▸ EXERCISE OBJECTIVE:
Repeat every entry word for word; omit all pictures.
======== DATA PROVIDED
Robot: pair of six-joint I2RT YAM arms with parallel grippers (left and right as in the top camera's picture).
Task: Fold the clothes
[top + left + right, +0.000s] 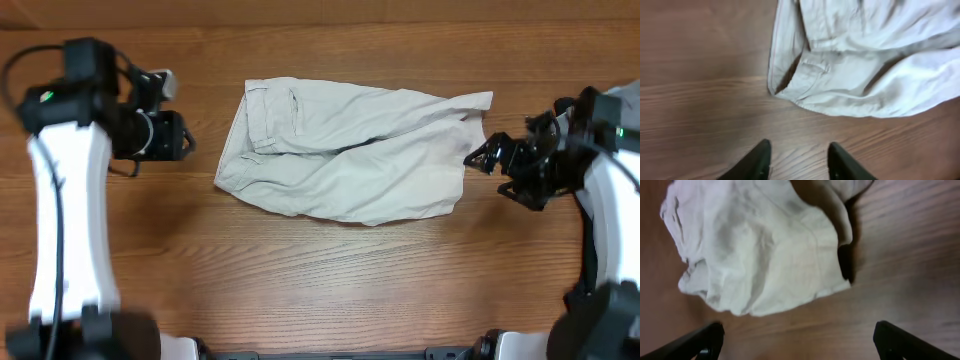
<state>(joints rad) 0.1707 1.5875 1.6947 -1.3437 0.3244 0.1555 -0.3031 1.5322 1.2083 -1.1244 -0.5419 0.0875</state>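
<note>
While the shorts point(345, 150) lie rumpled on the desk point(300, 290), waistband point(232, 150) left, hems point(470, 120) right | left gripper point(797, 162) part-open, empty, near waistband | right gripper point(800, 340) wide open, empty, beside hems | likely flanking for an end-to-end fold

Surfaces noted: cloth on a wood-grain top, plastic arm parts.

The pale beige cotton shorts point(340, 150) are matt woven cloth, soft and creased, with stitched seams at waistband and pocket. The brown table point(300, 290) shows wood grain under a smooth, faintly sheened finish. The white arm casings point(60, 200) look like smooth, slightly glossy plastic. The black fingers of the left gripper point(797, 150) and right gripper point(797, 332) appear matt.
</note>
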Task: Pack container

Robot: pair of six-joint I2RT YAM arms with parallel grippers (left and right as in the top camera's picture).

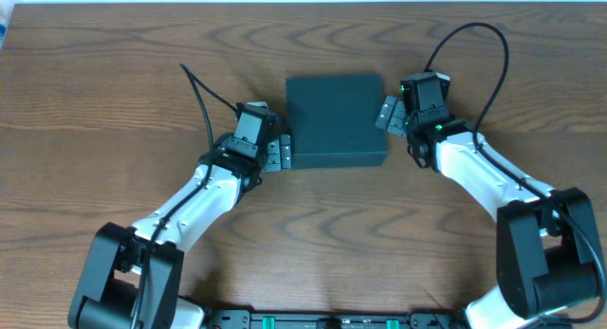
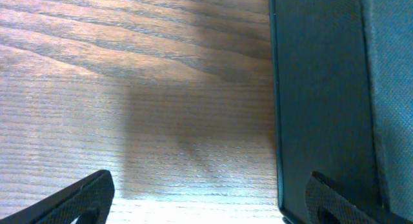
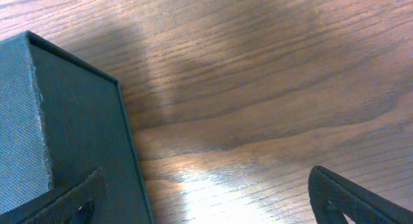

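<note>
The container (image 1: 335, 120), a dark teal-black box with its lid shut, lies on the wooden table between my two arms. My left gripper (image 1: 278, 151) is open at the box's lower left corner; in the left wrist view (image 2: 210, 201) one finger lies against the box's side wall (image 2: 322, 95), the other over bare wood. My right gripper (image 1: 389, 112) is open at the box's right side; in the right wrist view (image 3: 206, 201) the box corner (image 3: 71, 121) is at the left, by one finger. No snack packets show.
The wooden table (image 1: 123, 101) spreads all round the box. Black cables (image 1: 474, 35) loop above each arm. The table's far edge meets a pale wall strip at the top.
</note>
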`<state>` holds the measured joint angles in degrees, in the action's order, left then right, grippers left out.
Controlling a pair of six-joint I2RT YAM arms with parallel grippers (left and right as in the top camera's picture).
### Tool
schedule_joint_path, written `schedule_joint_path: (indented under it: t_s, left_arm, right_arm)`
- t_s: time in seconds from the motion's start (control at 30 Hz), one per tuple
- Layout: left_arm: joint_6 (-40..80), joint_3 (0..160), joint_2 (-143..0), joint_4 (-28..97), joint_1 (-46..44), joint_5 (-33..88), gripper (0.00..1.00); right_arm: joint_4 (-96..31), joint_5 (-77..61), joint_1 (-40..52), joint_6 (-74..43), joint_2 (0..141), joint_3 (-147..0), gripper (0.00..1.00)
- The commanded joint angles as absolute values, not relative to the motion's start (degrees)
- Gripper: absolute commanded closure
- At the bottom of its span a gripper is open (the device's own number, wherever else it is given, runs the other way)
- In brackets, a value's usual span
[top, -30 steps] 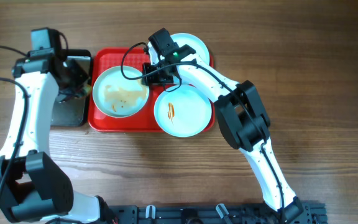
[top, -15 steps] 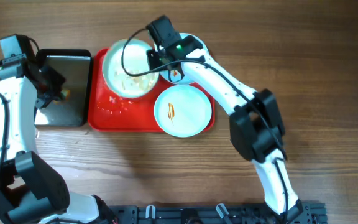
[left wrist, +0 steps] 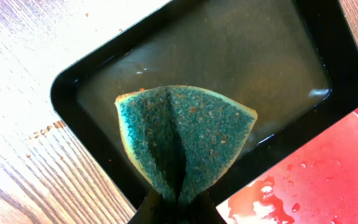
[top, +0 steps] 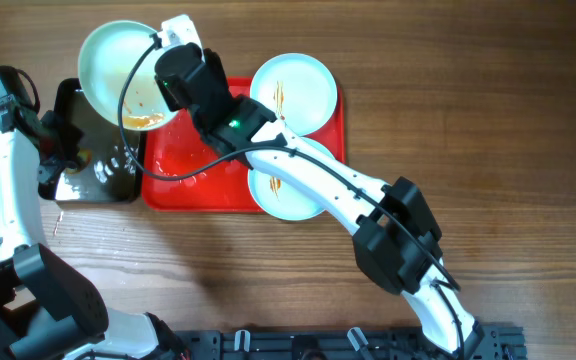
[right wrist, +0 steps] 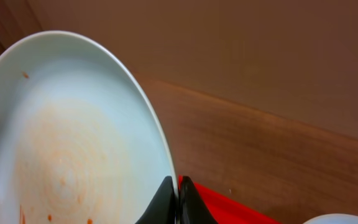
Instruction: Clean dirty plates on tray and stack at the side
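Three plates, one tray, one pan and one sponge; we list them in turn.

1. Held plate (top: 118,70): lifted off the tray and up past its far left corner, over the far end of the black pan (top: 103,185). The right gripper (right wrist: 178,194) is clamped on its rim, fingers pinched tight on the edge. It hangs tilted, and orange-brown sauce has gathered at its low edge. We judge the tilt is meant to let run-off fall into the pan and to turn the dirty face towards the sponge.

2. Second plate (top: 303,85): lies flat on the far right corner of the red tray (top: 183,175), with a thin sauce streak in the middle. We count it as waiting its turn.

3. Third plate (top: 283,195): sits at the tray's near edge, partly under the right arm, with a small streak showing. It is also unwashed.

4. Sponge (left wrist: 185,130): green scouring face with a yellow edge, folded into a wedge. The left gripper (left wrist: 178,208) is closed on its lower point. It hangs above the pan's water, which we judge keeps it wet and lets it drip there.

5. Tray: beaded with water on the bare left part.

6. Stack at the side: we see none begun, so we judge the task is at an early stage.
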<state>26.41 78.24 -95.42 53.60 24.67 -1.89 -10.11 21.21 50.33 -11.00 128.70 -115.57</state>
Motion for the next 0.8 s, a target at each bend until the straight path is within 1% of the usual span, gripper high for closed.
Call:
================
▸ RESPONSE AREA:
Robot: pair of six-joint I2RT YAM arms with parallel grippers (left and right as in the top camera's picture).
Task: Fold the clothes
[top + left + right, +0.000s] 
<state>(joints rad) 0.1707 1.5875 1.6947 -1.3437 0.3244 0.1555 -0.3031 1.5322 1.2083 -1.1244 -0.5419 0.0875</state>
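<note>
While the shorts point(345, 150) lie rumpled on the desk point(300, 290), waistband point(232, 150) left, hems point(470, 120) right | left gripper point(797, 162) part-open, empty, near waistband | right gripper point(800, 340) wide open, empty, beside hems | likely flanking for an end-to-end fold

Surfaces noted: cloth on a wood-grain top, plastic arm parts.

The pale beige cotton shorts point(340, 150) are matt woven cloth, soft and creased, with stitched seams at waistband and pocket. The brown table point(300, 290) shows wood grain under a smooth, faintly sheened finish. The white arm casings point(60, 200) look like smooth, slightly glossy plastic. The black fingers of the left gripper point(797, 150) and right gripper point(797, 332) appear matt.
</note>
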Task: Pack container

Robot: pair of six-joint I2RT YAM arms with parallel grippers (left and right as in the top camera's picture).


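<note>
The container (image 1: 335, 120), a dark teal-black box with its lid shut, lies on the wooden table between my two arms. My left gripper (image 1: 278, 151) is open at the box's lower left corner; in the left wrist view (image 2: 210, 201) one finger lies against the box's side wall (image 2: 322, 95), the other over bare wood. My right gripper (image 1: 389, 112) is open at the box's right side; in the right wrist view (image 3: 206, 201) the box corner (image 3: 71, 121) is at the left, by one finger. No snack packets show.
The wooden table (image 1: 123, 101) spreads all round the box. Black cables (image 1: 474, 35) loop above each arm. The table's far edge meets a pale wall strip at the top.
</note>
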`<state>` holds the measured joint angles in degrees, in the action's order, left then right, grippers left out.
Controlling a pair of six-joint I2RT YAM arms with parallel grippers (left and right as in the top camera's picture).
### Tool
schedule_joint_path, written `schedule_joint_path: (indented under it: t_s, left_arm, right_arm)`
- t_s: time in seconds from the motion's start (control at 30 Hz), one per tuple
- Layout: left_arm: joint_6 (-40..80), joint_3 (0..160), joint_2 (-143..0), joint_4 (-28..97), joint_1 (-46..44), joint_5 (-33..88), gripper (0.00..1.00); right_arm: joint_4 (-96..31), joint_5 (-77..61), joint_1 (-40..52), joint_6 (-74..43), joint_2 (0..141), joint_3 (-147..0), gripper (0.00..1.00)
- The commanded joint angles as absolute values, not relative to the motion's start (degrees)
- Gripper: absolute commanded closure
- At the bottom of its span a gripper is open (the device's own number, wherever else it is given, runs the other way)
- In brackets, a value's usual span
[top, -30 steps] 
[top, -15 steps] 
[left wrist, +0 steps] 
[top, +0 steps] 
[right wrist, +0 steps] 
Instruction: Clean dirty plates on tray and stack at the side
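Three plates, one tray, one pan and one sponge; we list them in turn.

1. Held plate (top: 118,70): lifted off the tray and up past its far left corner, over the far end of the black pan (top: 103,185). The right gripper (right wrist: 178,194) is clamped on its rim, fingers pinched tight on the edge. It hangs tilted, and orange-brown sauce has gathered at its low edge. We judge the tilt is meant to let run-off fall into the pan and to turn the dirty face towards the sponge.

2. Second plate (top: 303,85): lies flat on the far right corner of the red tray (top: 183,175), with a thin sauce streak in the middle. We count it as waiting its turn.

3. Third plate (top: 283,195): sits at the tray's near edge, partly under the right arm, with a small streak showing. It is also unwashed.

4. Sponge (left wrist: 185,130): green scouring face with a yellow edge, folded into a wedge. The left gripper (left wrist: 178,208) is closed on its lower point. It hangs above the pan's water, which we judge keeps it wet and lets it drip there.

5. Tray: beaded with water on the bare left part.

6. Stack at the side: we see none begun, so we judge the task is at an early stage.
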<state>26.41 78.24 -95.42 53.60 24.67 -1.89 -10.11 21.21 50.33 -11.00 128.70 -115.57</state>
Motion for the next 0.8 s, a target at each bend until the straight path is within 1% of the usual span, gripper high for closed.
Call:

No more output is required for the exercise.